AWS releases Trainium3 ASIC for Artificial Intelligence workloads

AWS introduced Trainium3, a purpose-built ASIC for Artificial Intelligence workloads, at re:Invent. the chip delivers 2.52 PetaFLOPS of FP8 compute per chip and is available in Amazon EC2 Trn3 UltraServer instances.

aws unveiled Trainium3 during its re:Invent conference in Las Vegas as a new ASIC for internal Artificial Intelligence workloads and select external customers. the chip delivers 2.52 PetaFLOPS of FP8 compute per chip and raises on-chip memory capacity to 144 GB of HBM3E with a memory bandwidth of 4.9 TB/s.

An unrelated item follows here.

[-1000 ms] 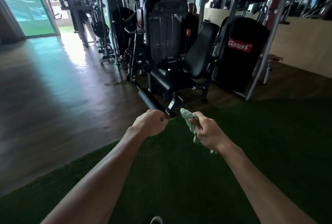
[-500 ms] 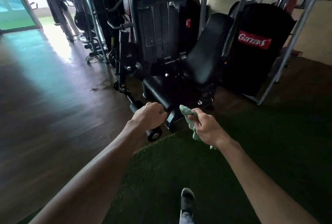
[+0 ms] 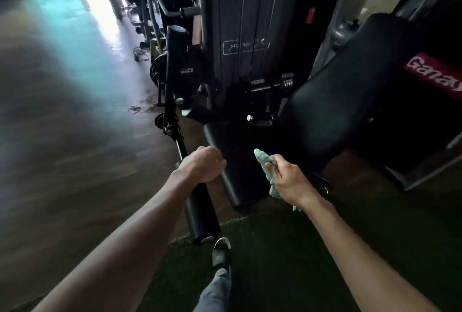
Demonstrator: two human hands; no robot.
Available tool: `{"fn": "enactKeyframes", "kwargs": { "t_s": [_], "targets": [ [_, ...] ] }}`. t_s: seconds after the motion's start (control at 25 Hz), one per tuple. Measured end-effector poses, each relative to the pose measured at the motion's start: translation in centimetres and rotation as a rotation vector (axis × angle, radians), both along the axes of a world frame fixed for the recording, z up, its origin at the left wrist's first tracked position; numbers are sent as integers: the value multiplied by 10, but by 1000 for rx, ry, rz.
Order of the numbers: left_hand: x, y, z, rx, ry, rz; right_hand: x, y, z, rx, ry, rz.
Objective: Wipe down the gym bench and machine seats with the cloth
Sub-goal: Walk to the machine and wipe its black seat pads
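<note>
Left hand (image 3: 202,164) curled in a closed grip over the black foam roller pad (image 3: 200,214) just left of the machine seat (image 3: 240,161), right hand (image 3: 290,181) beside that seat, grip pinching the bunched green cloth (image 3: 265,164) above its near edge.

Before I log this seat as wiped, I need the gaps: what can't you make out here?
Head view only:
- Seat pad: too dark to judge clean or dirty.
- Cloth: mostly hidden inside the right hand.
- Left hand: covers the roller pad beneath; grip unclear.
- Red label: cut by the right edge.
- Machine top: cut by the upper edge.
</note>
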State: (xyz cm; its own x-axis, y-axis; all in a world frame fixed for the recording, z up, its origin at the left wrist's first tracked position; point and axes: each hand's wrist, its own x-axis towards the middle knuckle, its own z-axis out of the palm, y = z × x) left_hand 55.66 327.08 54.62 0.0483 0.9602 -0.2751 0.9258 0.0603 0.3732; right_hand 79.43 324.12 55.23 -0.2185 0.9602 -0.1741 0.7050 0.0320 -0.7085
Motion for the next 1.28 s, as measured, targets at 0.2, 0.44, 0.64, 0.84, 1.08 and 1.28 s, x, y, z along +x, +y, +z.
{"fn": "enactKeyframes", "kwargs": {
  "t_s": [0.2,0.44,0.64,0.84,1.08,1.28],
  "targets": [
    [-3,147,-69,-53,-76,90,-16,165,-69,-50,14,-26],
    [-12,242,-153,-91,-72,298,-55,288,-187,-103,26,89],
    [-9,267,-252,-129,-105,496,-58,337,-289,-73,-164,362],
    [-14,271,-323,-5,-110,504,-84,372,-364,104,-248,637],
    [-57,275,-338,271,-501,846,-144,409,-377,309,-294,494],
    [-48,258,-351,413,-592,984,-123,354,-364,513,-228,976]
  ]
}}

Trainium3 supports both dense and expert-parallel model topologies and introduces compact data types, MXFP8 and MXFP4, aimed at improving the balance between memory and compute for real-time, multimodal, and long-context reasoning tasks. the device is manufactured on TSMC’s N3 3 nm node and is now available in Amazon EC2 Trn3 UltraServer instances.

Trn3 UltraServers can scale up to 144 Trainium3 chips in a single server, achieving approximately 362 FP8 PetaFLOPS, and multiple servers can be combined into EC2 UltraClusters 3.0 for larger deployments. a fully equipped UltraServer provides about 20.7 TB of HBM3e memory and around 706 TB/s of aggregate memory bandwidth. the platform also incorporates the NeuronSwitch-v1 fabric, which doubles interchip interconnect bandwidth compared to the previous UltraServer generation, enabling higher throughput across the server footprint.

AWS highlights generational gains versus Trainium2, citing up to 4.4x higher performance, 3.9x greater memory bandwidth, and about 4x better performance per watt. the company also reports improvements in inference and token efficiency across various Amazon services, positioning Trainium3 and Trn3 UltraServers as an internally developed option to reduce reliance on third-party accelerator hardware. overall, the announcement emphasizes larger on-chip memory, new compact numeric formats, and expanded system-level scale as the primary vectors for performance and efficiency gains in Artificial Intelligence workloads.